WORK ORDER: Exactly reproduce each entry, leaving out nothing.

------------------------------------------------------------------------

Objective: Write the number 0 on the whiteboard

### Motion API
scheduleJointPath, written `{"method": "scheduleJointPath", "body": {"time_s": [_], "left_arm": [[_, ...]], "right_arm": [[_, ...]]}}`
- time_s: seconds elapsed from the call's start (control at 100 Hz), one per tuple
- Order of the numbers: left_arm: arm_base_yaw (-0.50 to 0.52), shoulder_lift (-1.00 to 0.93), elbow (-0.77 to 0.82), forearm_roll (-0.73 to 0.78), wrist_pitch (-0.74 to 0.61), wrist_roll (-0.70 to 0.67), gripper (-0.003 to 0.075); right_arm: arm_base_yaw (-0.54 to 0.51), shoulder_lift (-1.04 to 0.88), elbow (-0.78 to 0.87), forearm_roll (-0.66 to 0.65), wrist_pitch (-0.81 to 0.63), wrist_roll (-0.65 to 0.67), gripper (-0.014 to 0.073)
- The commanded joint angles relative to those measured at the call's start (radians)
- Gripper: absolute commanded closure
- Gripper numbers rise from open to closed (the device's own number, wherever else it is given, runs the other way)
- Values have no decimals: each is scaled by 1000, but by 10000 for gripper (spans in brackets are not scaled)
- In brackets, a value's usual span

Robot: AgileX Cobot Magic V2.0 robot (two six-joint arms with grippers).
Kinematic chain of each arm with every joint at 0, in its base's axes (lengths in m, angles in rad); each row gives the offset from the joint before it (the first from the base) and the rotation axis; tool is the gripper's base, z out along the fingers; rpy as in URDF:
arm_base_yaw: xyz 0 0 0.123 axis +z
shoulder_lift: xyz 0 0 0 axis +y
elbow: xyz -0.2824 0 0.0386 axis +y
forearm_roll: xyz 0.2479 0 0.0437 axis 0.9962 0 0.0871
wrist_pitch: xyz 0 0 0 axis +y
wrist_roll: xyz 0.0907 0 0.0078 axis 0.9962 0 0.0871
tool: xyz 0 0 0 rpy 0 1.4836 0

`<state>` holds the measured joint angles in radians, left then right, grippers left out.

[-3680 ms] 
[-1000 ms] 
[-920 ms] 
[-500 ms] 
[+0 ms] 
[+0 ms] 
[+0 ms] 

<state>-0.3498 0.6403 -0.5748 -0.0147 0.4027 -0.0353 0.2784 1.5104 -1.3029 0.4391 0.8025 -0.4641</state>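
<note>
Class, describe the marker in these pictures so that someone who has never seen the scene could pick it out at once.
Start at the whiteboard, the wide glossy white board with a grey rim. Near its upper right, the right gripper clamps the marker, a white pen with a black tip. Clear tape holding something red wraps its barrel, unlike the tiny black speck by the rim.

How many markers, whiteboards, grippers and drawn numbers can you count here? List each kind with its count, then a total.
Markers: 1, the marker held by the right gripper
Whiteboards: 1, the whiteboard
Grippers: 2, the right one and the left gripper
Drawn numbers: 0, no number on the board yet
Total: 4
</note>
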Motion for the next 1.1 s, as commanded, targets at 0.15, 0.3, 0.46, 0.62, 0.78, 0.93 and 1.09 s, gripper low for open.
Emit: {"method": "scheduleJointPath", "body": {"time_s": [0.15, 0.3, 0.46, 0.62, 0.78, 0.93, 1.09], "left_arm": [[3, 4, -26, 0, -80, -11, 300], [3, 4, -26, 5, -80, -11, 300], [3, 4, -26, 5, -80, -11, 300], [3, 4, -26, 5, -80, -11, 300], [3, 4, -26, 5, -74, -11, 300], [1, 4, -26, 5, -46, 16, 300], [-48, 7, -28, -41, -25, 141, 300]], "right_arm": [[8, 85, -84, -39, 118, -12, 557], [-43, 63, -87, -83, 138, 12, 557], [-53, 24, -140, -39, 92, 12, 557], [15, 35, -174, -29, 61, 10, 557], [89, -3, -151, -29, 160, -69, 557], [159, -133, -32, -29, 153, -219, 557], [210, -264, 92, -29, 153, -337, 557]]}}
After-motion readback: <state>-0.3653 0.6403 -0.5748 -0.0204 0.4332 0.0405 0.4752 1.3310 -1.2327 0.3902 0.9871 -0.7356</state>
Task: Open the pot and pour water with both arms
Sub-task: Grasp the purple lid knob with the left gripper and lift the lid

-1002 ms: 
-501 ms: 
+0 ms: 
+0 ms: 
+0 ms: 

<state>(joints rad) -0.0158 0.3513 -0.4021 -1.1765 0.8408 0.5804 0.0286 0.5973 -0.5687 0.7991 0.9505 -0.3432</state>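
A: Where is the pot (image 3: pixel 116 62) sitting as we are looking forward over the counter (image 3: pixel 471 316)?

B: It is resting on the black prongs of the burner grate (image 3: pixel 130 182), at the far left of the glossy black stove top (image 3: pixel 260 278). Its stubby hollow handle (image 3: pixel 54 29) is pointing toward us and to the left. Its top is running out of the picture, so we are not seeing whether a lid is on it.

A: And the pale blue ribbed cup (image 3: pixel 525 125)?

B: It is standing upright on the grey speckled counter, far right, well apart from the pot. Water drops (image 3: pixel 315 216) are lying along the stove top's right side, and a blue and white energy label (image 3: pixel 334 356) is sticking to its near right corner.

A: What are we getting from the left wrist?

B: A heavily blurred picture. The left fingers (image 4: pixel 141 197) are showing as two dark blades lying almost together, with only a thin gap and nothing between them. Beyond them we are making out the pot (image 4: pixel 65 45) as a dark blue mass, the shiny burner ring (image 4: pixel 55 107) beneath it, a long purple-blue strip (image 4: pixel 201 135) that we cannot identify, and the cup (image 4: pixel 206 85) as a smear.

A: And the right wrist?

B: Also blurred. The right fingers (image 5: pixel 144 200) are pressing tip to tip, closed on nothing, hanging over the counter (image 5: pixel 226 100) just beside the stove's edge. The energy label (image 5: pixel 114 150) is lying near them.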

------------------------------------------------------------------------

RESPONSE AREA:
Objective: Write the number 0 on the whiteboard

### Motion API
scheduleJointPath, written `{"method": "scheduleJointPath", "body": {"time_s": [_], "left_arm": [[_, ...]], "right_arm": [[_, ...]]}}`
- time_s: seconds elapsed from the call's start (control at 100 Hz), one per tuple
- Order of the numbers: left_arm: arm_base_yaw (-0.50 to 0.52), shoulder_lift (-1.00 to 0.93), elbow (-0.77 to 0.82), forearm_roll (-0.73 to 0.78), wrist_pitch (-0.74 to 0.61), wrist_roll (-0.70 to 0.67), gripper (-0.003 to 0.075); right_arm: arm_base_yaw (-0.54 to 0.51), shoulder_lift (-1.04 to 0.88), elbow (-0.78 to 0.87), forearm_roll (-0.66 to 0.65), wrist_pitch (-0.81 to 0.63), wrist_roll (-0.65 to 0.67), gripper (-0.014 to 0.073)
- The commanded joint angles relative to those measured at the call's start (radians)
- Gripper: absolute commanded closure
- Gripper numbers rise from open to closed (the device's own number, wherever else it is given, runs the other way)
- Values have no decimals: each is scaled by 1000, but by 10000 for gripper (spans in brackets are not scaled)
- In brackets, a value's usual span

Robot: AgileX Cobot Magic V2.0 robot (two six-joint arms with grippers).
Kinematic chain of each arm with every joint at 0, in its base's axes (lengths in m, angles in rad); each row gives the offset from the joint before it (the first from the base) and the rotation axis; tool is the gripper's base, z out along the fingers; rpy as in URDF:
arm_base_yaw: xyz 0 0 0.123 axis +z
shoulder_lift: xyz 0 0 0 axis +y
elbow: xyz -0.2824 0 0.0386 axis +y
forearm_roll: xyz 0.2479 0 0.0437 axis 0.9962 0 0.0871
wrist_pitch: xyz 0 0 0 axis +y
wrist_roll: xyz 0.0907 0 0.0078 axis 0.9962 0 0.0871
tool: xyz 0 0 0 rpy 0 1.4836 0

`<state>` holds the measured joint angles in radians, left then right, grippers left out.

[-3680 ms] 
[-1000 ms] 
[-920 ms] 
[-500 ms] 
[+0 ms] 
[+0 ms] 
[+0 ms] 

<state>-0.3498 0.6403 -0.5748 -0.0147 0.4027 -0.0353 0.2784 1.5104 -1.3029 0.4391 0.8025 -0.4641</state>
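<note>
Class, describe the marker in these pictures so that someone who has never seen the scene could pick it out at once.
Start at the whiteboard, the wide glossy white board with a grey rim. Near its upper right, the right gripper clamps the marker, a white pen with a black tip. Clear tape holding something red wraps its barrel, unlike the tiny black speck by the rim.

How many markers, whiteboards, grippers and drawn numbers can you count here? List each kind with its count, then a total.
Markers: 1, the marker held by the right gripper
Whiteboards: 1, the whiteboard
Grippers: 2, the right one and the left gripper
Drawn numbers: 0, no number on the board yet
Total: 4
</note>
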Motion for the next 1.1 s, as commanded, targets at 0.15, 0.3, 0.46, 0.62, 0.78, 0.93 and 1.09 s, gripper low for open.
Emit: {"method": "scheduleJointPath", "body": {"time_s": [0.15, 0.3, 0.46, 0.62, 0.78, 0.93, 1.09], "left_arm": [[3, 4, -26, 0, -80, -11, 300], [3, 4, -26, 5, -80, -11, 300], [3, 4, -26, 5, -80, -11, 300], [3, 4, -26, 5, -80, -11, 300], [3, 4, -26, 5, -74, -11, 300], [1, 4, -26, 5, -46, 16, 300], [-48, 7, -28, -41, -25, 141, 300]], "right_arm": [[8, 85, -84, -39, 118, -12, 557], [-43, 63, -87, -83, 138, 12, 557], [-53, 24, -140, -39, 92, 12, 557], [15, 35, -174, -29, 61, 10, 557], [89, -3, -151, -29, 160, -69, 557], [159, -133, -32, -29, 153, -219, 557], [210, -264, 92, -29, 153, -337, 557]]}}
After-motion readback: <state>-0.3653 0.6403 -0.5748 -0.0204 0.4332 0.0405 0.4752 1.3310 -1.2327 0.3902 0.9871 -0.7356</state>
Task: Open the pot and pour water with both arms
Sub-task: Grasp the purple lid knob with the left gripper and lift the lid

-1002 ms: 
-501 ms: 
+0 ms: 
+0 ms: 
+0 ms: 

<state>(joints rad) -0.0158 0.3513 -0.4021 -1.1765 0.8408 0.5804 0.0286 0.5973 -0.5687 0.7991 0.9505 -0.3432</state>
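A: Where is the pot (image 3: pixel 116 62) sitting as we are looking forward over the counter (image 3: pixel 471 316)?

B: It is resting on the black prongs of the burner grate (image 3: pixel 130 182), at the far left of the glossy black stove top (image 3: pixel 260 278). Its stubby hollow handle (image 3: pixel 54 29) is pointing toward us and to the left. Its top is running out of the picture, so we are not seeing whether a lid is on it.

A: And the pale blue ribbed cup (image 3: pixel 525 125)?

B: It is standing upright on the grey speckled counter, far right, well apart from the pot. Water drops (image 3: pixel 315 216) are lying along the stove top's right side, and a blue and white energy label (image 3: pixel 334 356) is sticking to its near right corner.

A: What are we getting from the left wrist?

B: A heavily blurred picture. The left fingers (image 4: pixel 141 197) are showing as two dark blades lying almost together, with only a thin gap and nothing between them. Beyond them we are making out the pot (image 4: pixel 65 45) as a dark blue mass, the shiny burner ring (image 4: pixel 55 107) beneath it, a long purple-blue strip (image 4: pixel 201 135) that we cannot identify, and the cup (image 4: pixel 206 85) as a smear.

A: And the right wrist?

B: Also blurred. The right fingers (image 5: pixel 144 200) are pressing tip to tip, closed on nothing, hanging over the counter (image 5: pixel 226 100) just beside the stove's edge. The energy label (image 5: pixel 114 150) is lying near them.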

This output requires nothing further.